• Your assignment:
Print nothing except the lines of the listing below from the line with "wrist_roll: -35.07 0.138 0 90" to the line with "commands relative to", each exactly as written, both ends included.

[Extracted data]

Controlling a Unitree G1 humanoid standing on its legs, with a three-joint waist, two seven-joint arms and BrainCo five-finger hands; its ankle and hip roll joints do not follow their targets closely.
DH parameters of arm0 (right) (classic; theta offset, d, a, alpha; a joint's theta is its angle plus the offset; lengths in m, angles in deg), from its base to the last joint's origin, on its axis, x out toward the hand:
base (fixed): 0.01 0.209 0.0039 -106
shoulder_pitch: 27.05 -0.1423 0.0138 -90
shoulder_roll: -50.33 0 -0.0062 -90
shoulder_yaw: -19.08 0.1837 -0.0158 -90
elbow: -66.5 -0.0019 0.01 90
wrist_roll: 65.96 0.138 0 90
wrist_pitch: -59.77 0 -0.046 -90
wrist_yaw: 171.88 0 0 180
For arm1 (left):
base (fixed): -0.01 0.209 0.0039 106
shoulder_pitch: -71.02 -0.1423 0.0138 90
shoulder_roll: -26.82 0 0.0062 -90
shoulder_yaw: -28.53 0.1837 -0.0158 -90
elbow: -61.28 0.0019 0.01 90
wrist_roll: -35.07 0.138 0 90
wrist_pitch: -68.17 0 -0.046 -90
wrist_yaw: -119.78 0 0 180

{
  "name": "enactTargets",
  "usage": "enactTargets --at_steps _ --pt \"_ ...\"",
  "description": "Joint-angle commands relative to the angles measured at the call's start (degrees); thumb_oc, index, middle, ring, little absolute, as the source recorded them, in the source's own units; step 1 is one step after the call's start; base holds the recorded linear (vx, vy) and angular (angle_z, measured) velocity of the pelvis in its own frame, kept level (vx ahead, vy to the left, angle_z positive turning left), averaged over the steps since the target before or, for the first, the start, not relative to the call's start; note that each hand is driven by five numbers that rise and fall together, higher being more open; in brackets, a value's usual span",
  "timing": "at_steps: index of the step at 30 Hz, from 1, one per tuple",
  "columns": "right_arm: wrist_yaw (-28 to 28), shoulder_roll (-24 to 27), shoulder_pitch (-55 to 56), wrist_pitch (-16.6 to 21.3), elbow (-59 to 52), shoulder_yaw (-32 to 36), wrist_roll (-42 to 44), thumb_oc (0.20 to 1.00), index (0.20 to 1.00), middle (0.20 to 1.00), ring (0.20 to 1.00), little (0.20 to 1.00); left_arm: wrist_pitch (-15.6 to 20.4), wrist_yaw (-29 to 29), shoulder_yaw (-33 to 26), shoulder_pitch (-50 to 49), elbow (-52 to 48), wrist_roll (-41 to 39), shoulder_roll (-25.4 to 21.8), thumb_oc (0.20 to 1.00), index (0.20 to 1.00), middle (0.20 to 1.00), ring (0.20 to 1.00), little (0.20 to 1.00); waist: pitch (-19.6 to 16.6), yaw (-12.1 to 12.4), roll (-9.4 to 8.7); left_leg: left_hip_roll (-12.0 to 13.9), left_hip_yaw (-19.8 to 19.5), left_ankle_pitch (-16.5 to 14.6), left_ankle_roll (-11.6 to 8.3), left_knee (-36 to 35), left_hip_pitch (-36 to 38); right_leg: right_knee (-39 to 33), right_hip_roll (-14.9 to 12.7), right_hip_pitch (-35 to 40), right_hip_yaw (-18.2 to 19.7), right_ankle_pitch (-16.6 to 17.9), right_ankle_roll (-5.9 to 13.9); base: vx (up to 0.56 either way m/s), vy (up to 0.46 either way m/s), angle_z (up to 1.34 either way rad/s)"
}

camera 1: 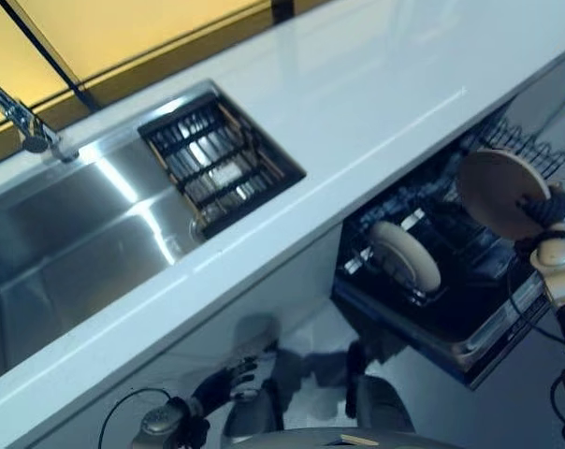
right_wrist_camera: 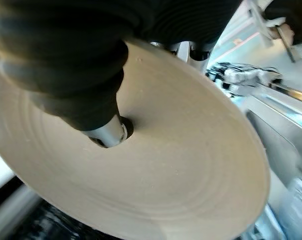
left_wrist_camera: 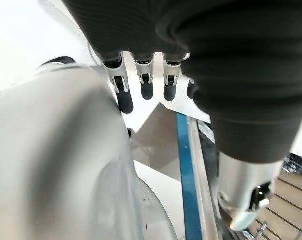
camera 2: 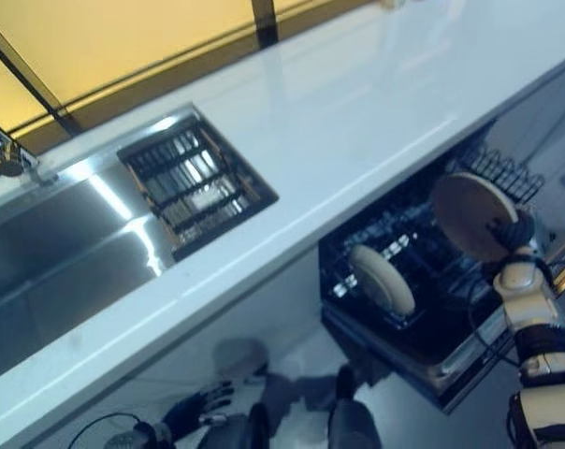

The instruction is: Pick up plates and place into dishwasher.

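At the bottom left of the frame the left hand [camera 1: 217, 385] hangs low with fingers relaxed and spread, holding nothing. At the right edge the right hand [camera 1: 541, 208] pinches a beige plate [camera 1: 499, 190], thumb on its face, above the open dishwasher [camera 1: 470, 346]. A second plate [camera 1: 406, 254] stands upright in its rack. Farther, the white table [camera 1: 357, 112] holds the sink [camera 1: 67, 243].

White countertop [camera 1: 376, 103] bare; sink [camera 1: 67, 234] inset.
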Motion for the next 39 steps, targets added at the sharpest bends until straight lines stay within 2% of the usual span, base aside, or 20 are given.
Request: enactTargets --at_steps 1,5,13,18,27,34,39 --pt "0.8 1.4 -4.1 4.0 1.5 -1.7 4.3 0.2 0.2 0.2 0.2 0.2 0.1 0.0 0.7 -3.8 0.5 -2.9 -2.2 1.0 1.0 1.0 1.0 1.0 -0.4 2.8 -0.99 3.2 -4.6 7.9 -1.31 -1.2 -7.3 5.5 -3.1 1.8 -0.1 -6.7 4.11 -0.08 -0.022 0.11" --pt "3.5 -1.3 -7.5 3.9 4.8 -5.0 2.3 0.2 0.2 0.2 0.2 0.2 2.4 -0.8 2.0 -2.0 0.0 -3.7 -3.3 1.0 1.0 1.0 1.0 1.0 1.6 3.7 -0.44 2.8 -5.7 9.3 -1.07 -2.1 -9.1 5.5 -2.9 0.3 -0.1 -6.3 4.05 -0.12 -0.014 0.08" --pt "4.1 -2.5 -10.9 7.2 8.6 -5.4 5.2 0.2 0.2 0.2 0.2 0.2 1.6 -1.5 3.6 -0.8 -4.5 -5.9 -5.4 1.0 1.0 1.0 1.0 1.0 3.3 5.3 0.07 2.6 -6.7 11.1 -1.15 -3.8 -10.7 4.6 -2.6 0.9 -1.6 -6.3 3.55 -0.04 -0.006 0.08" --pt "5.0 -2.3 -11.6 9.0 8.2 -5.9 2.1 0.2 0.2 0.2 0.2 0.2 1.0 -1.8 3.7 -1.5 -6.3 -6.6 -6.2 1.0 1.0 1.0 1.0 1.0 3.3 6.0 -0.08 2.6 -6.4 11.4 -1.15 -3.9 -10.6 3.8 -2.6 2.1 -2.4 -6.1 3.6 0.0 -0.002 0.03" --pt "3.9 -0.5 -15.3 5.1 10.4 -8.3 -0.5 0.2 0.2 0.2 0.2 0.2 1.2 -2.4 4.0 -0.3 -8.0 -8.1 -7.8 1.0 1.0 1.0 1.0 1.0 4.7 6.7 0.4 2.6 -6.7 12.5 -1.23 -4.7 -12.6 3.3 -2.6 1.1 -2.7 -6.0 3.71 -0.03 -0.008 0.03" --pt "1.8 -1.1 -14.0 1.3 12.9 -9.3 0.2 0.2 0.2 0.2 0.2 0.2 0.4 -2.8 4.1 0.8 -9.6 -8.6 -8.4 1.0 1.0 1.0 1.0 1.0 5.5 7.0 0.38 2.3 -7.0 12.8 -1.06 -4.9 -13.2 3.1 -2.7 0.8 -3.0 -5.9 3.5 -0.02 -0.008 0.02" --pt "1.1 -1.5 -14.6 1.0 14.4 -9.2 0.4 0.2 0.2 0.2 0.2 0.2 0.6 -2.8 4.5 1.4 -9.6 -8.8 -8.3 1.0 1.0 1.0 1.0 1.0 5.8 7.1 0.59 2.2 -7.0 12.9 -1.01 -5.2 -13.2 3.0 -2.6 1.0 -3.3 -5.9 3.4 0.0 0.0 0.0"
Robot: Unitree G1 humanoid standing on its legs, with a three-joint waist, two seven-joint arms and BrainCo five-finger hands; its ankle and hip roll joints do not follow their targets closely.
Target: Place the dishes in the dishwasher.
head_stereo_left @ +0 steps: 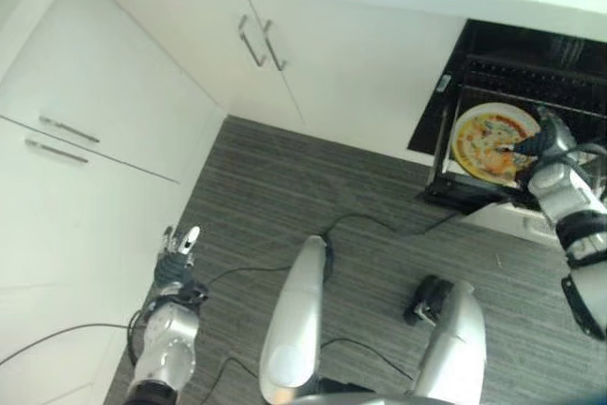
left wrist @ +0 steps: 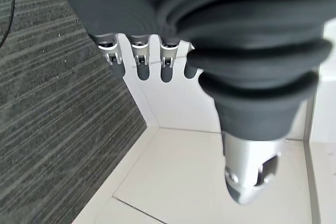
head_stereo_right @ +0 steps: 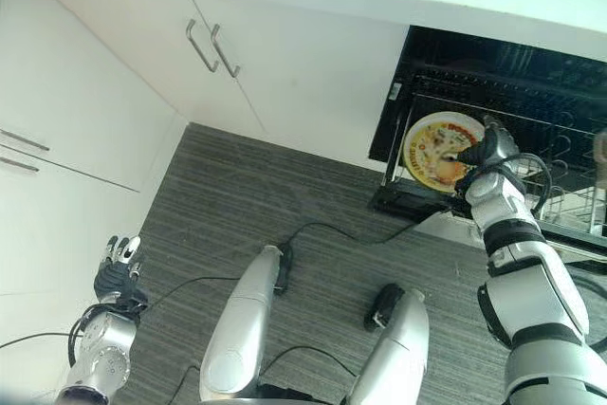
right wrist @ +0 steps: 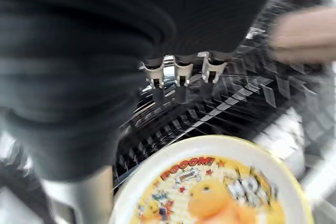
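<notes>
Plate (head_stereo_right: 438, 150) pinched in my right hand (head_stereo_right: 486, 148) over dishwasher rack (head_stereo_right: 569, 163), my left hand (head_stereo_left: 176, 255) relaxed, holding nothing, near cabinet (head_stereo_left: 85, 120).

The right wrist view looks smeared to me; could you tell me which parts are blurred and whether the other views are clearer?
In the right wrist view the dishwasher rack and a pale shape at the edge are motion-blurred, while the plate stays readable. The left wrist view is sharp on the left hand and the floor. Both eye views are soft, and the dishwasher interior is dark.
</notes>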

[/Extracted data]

• Written response:
wrist_roll: -35.07 0.138 0 90
wrist_pitch: -68.17 0 -0.046 -90
wrist_yaw: -119.78 0 0 180

{
  "name": "enactTargets",
  "usage": "enactTargets --at_steps _ --pt \"_ ...\"",
  "description": "Joint-angle commands relative to the angles measured at the call's start (degrees); thumb_oc, index, middle, ring, little absolute, as the source recorded them, in the source's own units; step 1 is one step after the call's start; base holds the recorded linear (vx, vy) and angular (angle_z, measured) velocity of the pelvis in its own frame, kept level (vx ahead, vy to the left, angle_z positive turning left), averaged over the steps since the target before or, for the first, the start, not relative to the call's start; note that each hand is driven by five numbers that rise and fall together, higher being more open; in brackets, a value's usual span",

No more output will be given for this exercise.